How Khaleelah Jones fought investor bias to build her business

Khaleelah Jones is the founder of award-winning boutique agency Careful Feet Digital and recently launched tech startup Dime.

We spoke to Khaleelah about starting her own business, meeting investors and using the lessons she’s learnt building an agency to launch a digital product.

What made you decide to start a business?

I got my first job after graduating from university. I really enjoyed being a copywriter but I didn’t enjoy working for other people. It was clear that I wanted to have my own business but I needed to get some experience under my belt first. 

I worked my way through a couple of different marketing roles and ended up as the head of marketing at a startup. That was an amazing experience to have at such a young age and at that point I thought, ‘I’ve worked in a couple of companies, I’ve done this raise and I’ve doubled a user base in six months. I have the experience, I can go off and start my own thing’.

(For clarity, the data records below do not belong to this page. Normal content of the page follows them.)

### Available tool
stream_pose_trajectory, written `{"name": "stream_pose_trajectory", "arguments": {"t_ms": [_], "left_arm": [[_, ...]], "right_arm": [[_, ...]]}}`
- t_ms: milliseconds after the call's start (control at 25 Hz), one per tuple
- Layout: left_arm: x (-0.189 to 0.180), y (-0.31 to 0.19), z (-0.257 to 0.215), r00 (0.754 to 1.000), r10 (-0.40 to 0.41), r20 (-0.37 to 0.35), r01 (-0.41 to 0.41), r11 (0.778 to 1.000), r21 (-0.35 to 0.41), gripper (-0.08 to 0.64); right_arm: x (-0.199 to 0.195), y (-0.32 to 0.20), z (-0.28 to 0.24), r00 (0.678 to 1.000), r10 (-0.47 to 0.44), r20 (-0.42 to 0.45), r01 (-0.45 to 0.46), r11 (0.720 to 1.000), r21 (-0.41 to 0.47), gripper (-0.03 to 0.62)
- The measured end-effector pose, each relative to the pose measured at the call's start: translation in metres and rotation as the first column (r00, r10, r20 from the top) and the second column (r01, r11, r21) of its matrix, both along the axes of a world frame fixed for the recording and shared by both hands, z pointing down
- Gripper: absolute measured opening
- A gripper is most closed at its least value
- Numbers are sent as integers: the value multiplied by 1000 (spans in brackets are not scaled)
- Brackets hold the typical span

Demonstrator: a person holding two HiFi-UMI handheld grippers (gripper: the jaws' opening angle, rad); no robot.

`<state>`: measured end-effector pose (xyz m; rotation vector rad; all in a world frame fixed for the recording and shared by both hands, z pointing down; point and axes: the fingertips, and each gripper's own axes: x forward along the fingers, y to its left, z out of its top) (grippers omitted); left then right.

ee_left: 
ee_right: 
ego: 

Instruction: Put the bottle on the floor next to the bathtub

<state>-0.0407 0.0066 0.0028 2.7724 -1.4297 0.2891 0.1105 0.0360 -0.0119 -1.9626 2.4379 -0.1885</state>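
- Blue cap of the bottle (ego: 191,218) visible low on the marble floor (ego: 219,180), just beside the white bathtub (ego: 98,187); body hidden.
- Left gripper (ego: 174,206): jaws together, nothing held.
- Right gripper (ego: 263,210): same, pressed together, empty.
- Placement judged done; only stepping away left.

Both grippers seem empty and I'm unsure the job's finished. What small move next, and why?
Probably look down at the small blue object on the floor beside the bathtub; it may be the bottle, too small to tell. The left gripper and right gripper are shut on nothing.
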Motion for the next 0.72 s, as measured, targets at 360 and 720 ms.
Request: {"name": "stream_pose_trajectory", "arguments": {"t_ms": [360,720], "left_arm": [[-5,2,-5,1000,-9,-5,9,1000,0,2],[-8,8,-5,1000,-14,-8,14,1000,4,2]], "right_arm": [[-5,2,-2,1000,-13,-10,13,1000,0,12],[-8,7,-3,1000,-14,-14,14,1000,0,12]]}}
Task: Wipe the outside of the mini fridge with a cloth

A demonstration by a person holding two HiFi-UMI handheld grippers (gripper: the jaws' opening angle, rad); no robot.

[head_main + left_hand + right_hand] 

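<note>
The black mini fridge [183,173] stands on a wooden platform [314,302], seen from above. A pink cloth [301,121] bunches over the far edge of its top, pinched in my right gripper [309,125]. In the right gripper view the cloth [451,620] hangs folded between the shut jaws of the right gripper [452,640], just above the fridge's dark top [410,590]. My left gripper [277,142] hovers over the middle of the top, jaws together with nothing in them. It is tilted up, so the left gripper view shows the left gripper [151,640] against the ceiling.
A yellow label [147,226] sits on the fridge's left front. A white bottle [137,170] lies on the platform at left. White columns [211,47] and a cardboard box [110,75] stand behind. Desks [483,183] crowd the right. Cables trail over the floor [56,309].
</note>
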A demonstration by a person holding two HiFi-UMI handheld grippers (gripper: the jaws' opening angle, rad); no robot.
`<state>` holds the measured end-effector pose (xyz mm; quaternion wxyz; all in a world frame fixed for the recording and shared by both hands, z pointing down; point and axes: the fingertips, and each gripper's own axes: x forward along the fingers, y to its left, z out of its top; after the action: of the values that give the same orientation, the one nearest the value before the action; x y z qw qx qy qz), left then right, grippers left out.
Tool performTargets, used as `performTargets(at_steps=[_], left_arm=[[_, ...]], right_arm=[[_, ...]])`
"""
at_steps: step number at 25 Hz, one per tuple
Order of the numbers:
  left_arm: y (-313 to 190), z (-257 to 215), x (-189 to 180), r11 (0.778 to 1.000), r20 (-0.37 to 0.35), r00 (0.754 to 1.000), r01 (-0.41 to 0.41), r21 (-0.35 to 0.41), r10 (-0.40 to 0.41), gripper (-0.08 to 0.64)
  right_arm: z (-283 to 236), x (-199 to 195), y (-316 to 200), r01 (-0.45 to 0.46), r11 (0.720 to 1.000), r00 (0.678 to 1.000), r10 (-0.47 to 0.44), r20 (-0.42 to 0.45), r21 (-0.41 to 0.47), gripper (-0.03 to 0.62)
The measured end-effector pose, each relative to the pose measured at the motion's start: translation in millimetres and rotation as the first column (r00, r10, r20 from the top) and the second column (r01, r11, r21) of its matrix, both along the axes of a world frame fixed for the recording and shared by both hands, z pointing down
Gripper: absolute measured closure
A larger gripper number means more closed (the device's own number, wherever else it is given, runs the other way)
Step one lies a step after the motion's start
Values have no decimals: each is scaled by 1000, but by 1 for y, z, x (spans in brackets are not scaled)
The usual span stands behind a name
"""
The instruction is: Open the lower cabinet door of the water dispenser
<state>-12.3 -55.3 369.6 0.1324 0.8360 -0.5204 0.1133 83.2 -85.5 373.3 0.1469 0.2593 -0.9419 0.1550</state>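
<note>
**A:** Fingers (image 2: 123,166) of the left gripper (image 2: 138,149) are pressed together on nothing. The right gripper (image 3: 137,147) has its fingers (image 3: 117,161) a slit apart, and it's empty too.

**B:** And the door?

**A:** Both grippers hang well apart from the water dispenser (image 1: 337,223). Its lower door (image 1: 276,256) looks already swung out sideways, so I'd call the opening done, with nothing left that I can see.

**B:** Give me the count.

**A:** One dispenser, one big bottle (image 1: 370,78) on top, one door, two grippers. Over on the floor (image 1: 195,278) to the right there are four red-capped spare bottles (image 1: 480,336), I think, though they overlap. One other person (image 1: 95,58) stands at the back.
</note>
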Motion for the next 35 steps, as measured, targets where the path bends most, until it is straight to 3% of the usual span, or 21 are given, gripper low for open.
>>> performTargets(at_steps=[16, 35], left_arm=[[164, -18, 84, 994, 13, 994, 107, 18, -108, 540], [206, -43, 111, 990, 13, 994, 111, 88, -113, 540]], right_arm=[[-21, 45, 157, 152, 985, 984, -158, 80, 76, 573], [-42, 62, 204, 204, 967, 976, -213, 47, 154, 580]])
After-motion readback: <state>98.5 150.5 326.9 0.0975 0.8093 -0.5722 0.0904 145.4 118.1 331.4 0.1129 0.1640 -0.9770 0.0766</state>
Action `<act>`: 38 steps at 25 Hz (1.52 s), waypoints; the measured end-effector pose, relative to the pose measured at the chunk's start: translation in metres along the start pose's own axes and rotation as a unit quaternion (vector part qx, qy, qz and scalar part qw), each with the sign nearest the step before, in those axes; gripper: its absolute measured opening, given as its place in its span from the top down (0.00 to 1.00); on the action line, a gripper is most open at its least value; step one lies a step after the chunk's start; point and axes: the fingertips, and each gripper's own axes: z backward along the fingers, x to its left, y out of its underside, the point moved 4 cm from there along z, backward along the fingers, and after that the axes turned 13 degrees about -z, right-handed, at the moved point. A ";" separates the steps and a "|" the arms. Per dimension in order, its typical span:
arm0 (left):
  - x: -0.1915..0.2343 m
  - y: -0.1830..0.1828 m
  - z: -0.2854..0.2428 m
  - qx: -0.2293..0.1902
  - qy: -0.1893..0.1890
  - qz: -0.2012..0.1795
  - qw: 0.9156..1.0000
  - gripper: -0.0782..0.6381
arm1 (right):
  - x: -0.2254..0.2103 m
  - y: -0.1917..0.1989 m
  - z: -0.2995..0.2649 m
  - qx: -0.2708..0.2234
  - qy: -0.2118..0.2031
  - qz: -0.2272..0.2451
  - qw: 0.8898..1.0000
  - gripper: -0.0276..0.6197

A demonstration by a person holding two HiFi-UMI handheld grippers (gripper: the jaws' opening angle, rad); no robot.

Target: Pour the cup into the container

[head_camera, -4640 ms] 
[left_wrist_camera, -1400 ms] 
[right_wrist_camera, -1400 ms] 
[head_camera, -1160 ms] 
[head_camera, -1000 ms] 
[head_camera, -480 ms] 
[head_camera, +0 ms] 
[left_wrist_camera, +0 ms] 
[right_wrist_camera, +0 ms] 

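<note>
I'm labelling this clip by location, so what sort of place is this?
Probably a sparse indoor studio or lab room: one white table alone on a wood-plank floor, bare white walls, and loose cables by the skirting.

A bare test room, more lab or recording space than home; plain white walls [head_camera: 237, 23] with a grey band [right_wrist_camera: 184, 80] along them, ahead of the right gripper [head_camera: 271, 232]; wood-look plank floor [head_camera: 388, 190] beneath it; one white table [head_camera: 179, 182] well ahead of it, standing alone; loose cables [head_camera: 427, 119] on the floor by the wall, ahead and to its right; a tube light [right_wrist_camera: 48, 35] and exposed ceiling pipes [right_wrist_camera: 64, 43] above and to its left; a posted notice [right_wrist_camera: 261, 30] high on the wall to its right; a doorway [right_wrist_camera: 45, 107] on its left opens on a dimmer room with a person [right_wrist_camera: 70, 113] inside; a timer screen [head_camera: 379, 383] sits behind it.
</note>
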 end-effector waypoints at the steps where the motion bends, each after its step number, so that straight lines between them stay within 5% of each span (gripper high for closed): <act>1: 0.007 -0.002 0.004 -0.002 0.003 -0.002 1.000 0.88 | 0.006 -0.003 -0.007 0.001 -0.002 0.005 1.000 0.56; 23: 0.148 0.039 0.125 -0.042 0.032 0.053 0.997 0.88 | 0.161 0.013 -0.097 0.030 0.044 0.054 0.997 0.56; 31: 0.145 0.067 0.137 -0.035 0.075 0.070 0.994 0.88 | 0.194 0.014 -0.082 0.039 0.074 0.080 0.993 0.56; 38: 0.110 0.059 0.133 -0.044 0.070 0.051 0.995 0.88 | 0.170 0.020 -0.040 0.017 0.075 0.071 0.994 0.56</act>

Last year, after six years of work, Dime was born. I’d say start small, get really good at something, get to know the market and build on that. It takes a really long time.

What was your experience raising investment?

I tried to raise investment last autumn. In my first meeting, they offered me the full amount I was raising. But the terms weren’t great and there were a lot of issues at play. They actually asked me to take a massive salary cut and said, ‘You have a husband right? You can live off him’. 

That particular conversation was very much ageist and sexist. They looked at me and they thought, ‘This is a fairly young woman who just got married so this might be like a hobby’.

It felt like even though I was talking to them about an agency I’ve grown from scratch to six figures, they thought that this was some fun thing I do in my spare time. 

They asked me to take a massive salary cut and said, ‘You have a husband right? You can live off him.’

Khaleelah Jones, Careful Feet Digital

That made me see that I had two options: I could either work with people that didn’t align with my personal values or I could grow slowly but sustainably. I’m so happy I went for the second option. There are a tonne of tech startups that never reached profitability because their investors were pushing them to grow too fast.

What was it like moving to a product-based business?

The biggest learning I’ve made is bringing the same people working on the agency to the product-based business.

This isn’t to say people should go around firing their team if they’re trying to make this transition. However, I think it takes really different mental states to be good at offering a service and creating a product.

People feel like they’re spread too thin when the roles aren’t clear. That can be extremely stressful, so I’d say to hire well for people who are working on a product vs. a service.

What advice do you have for founders launching new products?

I think at the beginning of a launch, every little step has to be done with the founder pushing it along. It’s not scalable at all, but the scalability of your marketing approach at the very beginning isn’t something you should be focused on. 

In the future you should have that in mind, but at the start I think it’s important to put your name behind it. That way, people will be much more willing to use it and you’ll get that sense of goodwill.

Asking customers for feedback might take up a lot of your time, but people appreciate it. They love the idea of creating something with you. They’ll remember how you made them feel, even if they didn’t have the best experience ever. It’s almost like they’re the co-creator in making it better.